# GOAL OF THE EXERCISE
Would you return the lines that run from the start of the data below to the line with "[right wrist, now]", both included, exactly as written and without pictures?

# INFORMATION SHOWN

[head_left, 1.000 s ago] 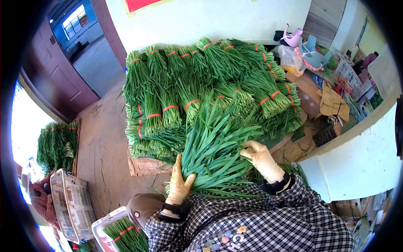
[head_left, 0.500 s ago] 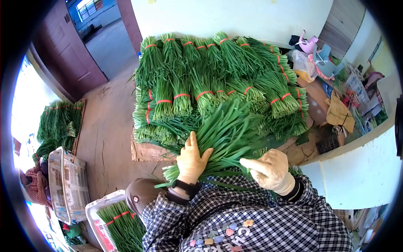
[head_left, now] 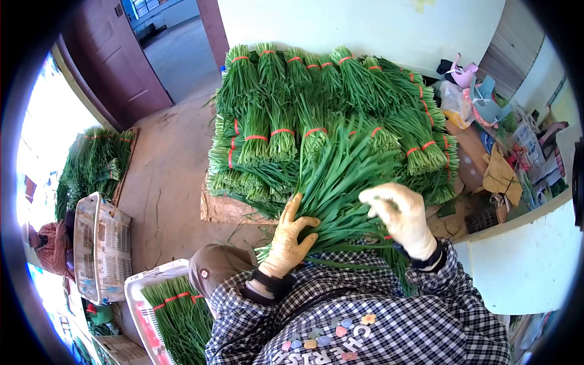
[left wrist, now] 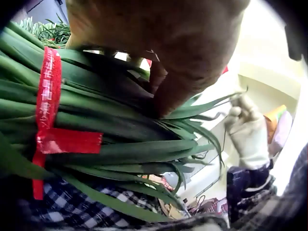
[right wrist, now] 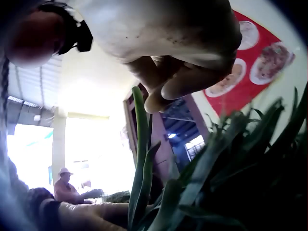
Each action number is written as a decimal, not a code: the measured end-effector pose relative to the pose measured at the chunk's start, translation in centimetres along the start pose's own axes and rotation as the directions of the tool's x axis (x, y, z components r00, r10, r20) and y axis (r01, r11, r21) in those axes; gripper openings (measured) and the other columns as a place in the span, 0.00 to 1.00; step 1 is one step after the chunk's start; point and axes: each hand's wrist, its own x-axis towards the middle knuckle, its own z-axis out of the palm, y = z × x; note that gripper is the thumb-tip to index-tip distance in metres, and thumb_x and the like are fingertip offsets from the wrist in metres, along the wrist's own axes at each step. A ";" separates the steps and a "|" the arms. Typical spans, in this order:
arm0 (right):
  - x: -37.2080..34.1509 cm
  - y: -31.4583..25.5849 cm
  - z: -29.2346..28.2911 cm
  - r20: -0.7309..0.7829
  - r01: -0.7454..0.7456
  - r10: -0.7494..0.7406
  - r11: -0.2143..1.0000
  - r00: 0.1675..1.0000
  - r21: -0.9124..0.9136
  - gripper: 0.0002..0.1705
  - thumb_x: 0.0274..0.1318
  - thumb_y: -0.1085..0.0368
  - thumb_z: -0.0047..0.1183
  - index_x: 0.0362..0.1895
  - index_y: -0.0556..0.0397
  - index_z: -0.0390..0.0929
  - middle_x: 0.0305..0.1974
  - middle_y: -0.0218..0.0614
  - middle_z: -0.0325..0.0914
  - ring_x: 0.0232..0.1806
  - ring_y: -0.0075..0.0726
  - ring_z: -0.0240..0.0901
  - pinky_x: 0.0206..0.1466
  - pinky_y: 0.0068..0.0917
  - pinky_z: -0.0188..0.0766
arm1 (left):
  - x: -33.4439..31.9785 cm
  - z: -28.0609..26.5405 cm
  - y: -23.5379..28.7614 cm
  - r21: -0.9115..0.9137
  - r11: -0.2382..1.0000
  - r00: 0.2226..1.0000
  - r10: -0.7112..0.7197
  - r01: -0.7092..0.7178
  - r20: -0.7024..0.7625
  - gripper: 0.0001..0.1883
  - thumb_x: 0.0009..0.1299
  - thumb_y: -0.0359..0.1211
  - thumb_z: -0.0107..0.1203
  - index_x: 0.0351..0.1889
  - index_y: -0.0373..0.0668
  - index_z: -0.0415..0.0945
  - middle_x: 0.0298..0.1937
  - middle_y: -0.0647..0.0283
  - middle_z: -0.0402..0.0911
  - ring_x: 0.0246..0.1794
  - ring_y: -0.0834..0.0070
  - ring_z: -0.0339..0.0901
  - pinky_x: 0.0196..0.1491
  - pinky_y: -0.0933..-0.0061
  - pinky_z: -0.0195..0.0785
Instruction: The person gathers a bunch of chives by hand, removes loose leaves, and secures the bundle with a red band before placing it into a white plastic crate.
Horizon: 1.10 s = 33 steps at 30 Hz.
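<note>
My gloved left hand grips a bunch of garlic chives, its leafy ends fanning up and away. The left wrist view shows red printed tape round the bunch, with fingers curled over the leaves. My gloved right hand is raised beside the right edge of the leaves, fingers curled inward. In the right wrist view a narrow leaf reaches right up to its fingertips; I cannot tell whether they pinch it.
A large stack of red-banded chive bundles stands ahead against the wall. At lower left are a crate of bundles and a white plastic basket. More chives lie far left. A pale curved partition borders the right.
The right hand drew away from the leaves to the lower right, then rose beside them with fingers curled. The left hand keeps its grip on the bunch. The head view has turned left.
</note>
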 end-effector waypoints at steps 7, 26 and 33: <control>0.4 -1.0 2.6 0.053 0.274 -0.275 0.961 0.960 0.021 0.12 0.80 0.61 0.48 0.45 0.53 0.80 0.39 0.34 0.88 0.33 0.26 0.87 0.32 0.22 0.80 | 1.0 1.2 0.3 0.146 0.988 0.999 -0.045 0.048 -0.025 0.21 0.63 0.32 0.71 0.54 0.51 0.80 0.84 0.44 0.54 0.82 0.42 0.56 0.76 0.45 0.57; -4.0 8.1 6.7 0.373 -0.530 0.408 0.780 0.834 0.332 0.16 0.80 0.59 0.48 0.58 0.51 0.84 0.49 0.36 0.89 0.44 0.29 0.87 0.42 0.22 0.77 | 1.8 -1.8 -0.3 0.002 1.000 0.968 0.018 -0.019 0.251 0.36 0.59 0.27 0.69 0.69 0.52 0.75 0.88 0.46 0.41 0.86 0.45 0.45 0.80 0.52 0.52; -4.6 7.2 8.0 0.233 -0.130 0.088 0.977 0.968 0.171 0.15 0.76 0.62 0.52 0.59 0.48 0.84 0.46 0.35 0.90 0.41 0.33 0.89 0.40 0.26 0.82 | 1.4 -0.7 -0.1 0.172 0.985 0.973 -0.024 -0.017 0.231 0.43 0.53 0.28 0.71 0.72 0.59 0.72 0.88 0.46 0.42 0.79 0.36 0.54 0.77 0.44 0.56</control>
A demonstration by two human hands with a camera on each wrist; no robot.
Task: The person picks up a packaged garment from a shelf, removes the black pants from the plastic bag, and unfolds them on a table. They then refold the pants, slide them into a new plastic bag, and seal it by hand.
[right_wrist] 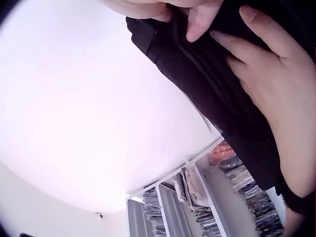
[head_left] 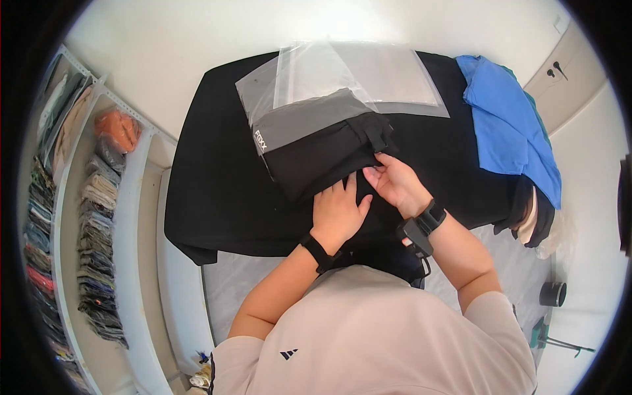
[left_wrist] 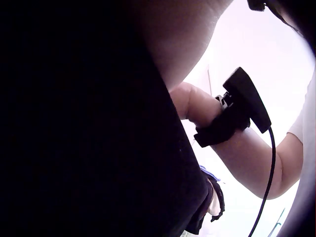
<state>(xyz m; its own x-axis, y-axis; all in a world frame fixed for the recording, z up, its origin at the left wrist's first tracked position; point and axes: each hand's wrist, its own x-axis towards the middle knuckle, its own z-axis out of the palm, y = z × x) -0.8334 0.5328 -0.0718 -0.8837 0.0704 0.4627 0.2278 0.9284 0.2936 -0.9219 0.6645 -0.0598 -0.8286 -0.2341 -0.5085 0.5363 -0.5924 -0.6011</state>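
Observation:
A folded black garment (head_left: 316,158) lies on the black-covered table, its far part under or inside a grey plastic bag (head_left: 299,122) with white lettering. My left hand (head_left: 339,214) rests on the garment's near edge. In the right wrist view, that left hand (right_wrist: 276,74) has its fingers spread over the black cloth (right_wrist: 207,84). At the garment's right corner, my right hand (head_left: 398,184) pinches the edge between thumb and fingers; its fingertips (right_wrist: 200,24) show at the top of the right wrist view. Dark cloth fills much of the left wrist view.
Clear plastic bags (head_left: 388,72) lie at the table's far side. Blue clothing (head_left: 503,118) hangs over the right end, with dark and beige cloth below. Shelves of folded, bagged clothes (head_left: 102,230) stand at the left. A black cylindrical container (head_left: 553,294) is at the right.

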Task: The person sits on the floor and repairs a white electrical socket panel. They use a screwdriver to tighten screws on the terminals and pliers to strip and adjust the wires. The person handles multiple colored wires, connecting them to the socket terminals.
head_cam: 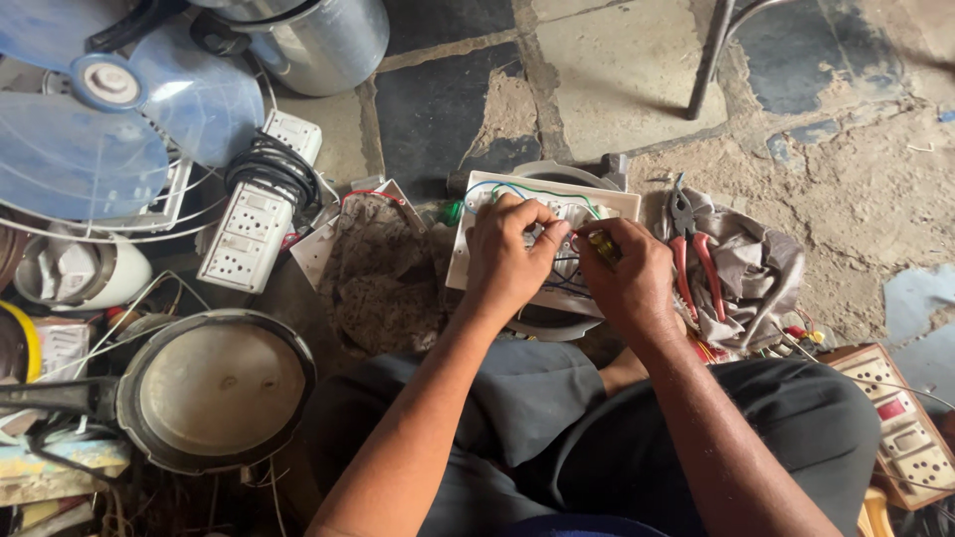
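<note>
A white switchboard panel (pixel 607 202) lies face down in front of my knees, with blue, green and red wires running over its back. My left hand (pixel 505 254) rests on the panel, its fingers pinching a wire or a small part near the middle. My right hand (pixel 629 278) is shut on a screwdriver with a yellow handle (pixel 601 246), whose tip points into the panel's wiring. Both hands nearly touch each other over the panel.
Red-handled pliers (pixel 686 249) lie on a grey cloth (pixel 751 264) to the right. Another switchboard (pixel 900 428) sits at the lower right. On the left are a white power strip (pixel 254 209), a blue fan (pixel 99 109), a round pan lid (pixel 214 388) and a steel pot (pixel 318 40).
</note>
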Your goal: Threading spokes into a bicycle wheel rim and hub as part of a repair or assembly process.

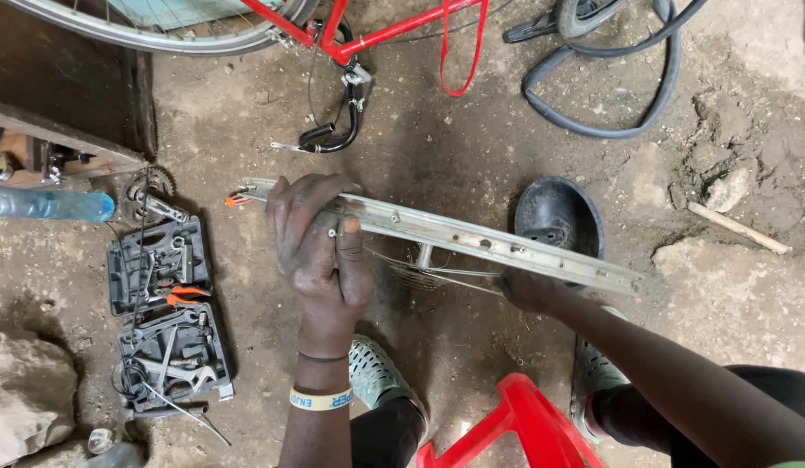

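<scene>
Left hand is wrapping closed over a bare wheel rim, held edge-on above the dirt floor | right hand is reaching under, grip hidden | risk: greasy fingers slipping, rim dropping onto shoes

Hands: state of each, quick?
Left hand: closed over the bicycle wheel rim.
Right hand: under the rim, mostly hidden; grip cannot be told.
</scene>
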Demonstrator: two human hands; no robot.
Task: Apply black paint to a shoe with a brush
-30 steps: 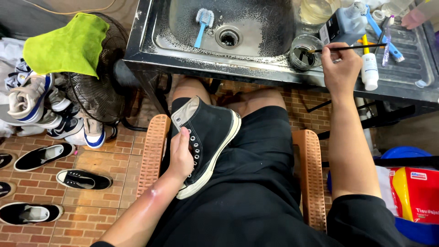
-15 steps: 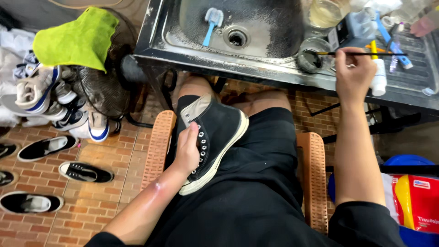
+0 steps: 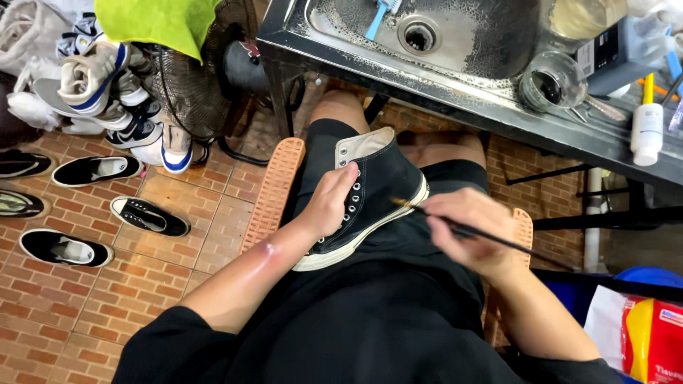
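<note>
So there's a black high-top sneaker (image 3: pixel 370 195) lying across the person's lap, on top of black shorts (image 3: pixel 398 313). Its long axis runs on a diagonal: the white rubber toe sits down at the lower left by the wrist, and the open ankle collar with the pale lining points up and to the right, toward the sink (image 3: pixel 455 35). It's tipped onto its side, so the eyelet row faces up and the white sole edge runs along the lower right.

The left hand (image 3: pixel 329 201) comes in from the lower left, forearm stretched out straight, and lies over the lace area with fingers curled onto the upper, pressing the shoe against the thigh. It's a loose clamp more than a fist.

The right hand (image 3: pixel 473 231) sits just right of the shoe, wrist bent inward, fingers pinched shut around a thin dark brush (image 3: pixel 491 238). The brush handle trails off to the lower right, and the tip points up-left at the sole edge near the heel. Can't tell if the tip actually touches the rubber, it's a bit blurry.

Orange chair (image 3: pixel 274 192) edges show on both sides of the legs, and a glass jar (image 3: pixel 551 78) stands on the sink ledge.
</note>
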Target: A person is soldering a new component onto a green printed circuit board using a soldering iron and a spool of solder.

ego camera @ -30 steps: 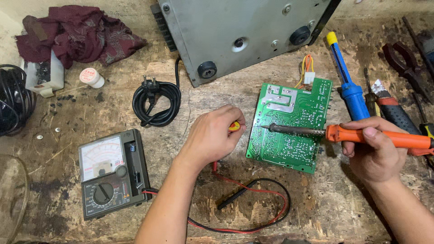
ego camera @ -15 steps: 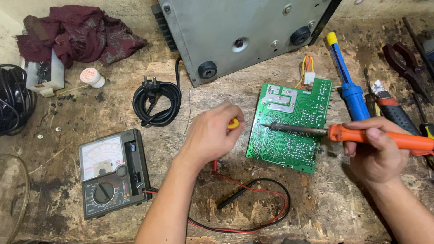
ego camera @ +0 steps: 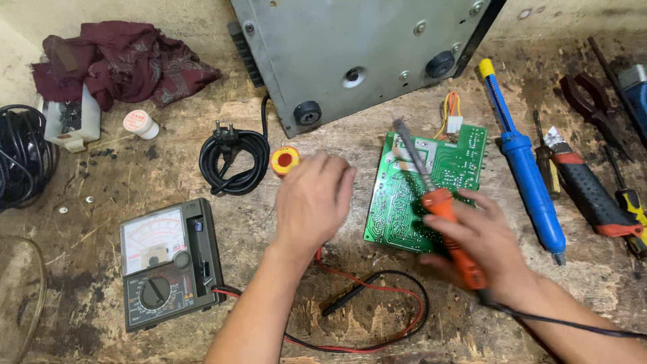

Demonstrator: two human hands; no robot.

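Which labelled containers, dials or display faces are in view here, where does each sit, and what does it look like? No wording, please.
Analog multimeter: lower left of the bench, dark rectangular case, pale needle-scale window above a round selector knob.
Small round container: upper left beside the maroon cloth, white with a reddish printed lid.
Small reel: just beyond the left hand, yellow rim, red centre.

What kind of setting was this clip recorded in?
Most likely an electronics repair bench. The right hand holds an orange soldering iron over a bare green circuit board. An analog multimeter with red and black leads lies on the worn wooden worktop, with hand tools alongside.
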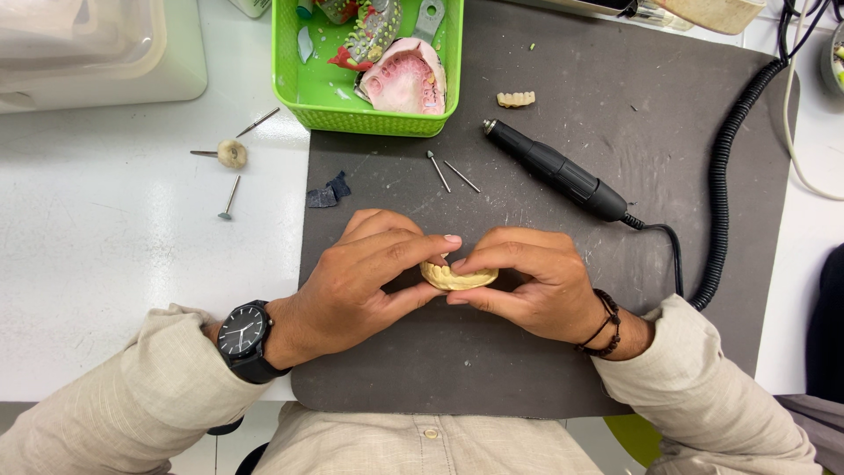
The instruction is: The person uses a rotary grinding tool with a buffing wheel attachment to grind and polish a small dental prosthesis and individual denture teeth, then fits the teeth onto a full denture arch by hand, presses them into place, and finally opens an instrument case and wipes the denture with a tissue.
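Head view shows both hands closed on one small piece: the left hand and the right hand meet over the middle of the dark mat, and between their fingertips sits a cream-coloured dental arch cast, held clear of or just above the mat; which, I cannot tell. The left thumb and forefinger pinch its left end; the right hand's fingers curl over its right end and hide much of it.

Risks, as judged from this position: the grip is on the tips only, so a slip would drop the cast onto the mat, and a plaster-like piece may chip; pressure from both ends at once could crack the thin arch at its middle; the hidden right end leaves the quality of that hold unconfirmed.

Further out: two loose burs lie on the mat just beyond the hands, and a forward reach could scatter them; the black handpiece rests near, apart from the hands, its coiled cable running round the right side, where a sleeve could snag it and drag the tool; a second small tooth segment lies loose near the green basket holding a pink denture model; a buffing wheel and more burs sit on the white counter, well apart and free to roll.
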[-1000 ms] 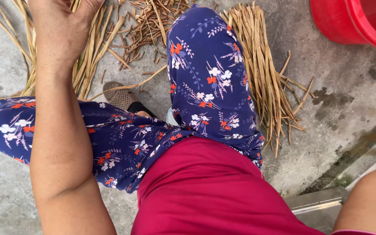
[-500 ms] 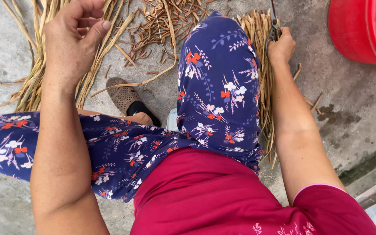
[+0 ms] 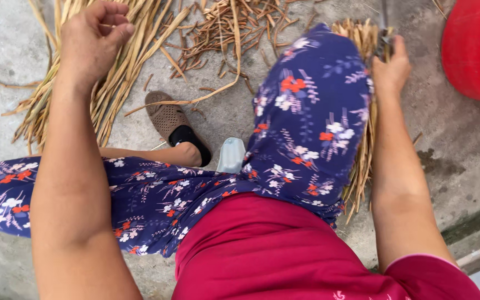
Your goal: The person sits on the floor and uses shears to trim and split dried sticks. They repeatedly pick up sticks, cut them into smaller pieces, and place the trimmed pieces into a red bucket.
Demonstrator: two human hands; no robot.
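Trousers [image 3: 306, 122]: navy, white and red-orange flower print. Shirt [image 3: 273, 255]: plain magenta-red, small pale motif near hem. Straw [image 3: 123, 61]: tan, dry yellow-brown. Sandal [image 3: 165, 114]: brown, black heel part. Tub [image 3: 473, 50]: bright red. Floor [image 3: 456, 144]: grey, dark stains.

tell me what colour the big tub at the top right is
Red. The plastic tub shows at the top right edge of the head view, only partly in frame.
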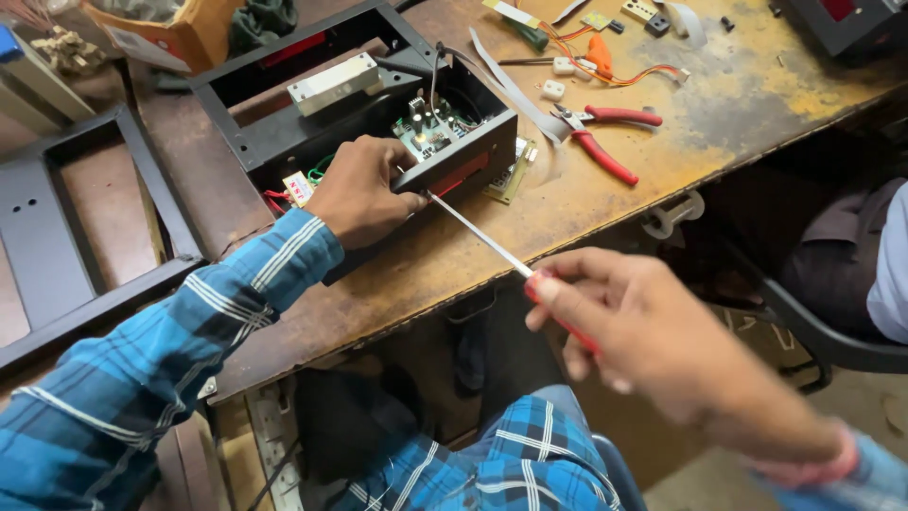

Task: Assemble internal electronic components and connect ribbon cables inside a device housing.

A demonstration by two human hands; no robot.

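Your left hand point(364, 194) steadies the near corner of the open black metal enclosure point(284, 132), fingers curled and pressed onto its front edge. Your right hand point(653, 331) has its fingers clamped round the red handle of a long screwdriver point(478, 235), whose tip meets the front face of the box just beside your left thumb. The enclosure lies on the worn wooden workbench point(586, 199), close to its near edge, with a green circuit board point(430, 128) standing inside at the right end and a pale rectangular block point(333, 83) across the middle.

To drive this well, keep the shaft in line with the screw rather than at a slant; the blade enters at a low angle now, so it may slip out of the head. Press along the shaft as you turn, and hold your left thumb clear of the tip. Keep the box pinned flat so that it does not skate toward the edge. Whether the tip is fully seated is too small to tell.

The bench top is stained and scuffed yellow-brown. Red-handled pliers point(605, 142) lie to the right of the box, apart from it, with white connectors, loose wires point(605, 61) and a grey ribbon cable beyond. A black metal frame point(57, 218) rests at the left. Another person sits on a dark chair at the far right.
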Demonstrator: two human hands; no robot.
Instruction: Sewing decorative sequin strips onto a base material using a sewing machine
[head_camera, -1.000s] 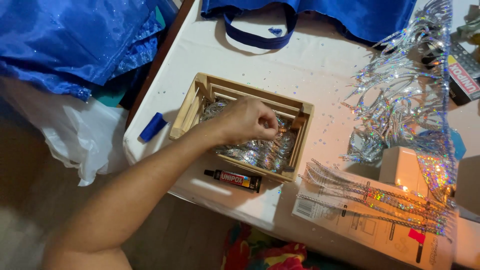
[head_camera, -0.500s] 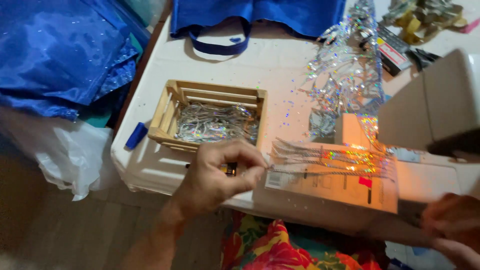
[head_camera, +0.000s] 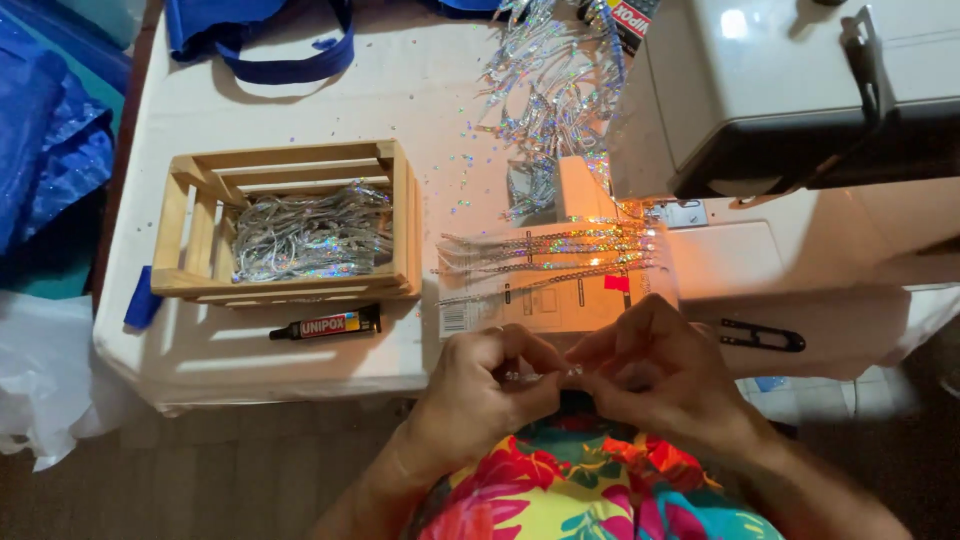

# OUTPUT FOR THIS EXERCISE
[head_left, 1.000 s ago] 
[head_left, 0.500 s ago] 
[head_left, now] 
[left wrist, now] 
[right wrist, now] 

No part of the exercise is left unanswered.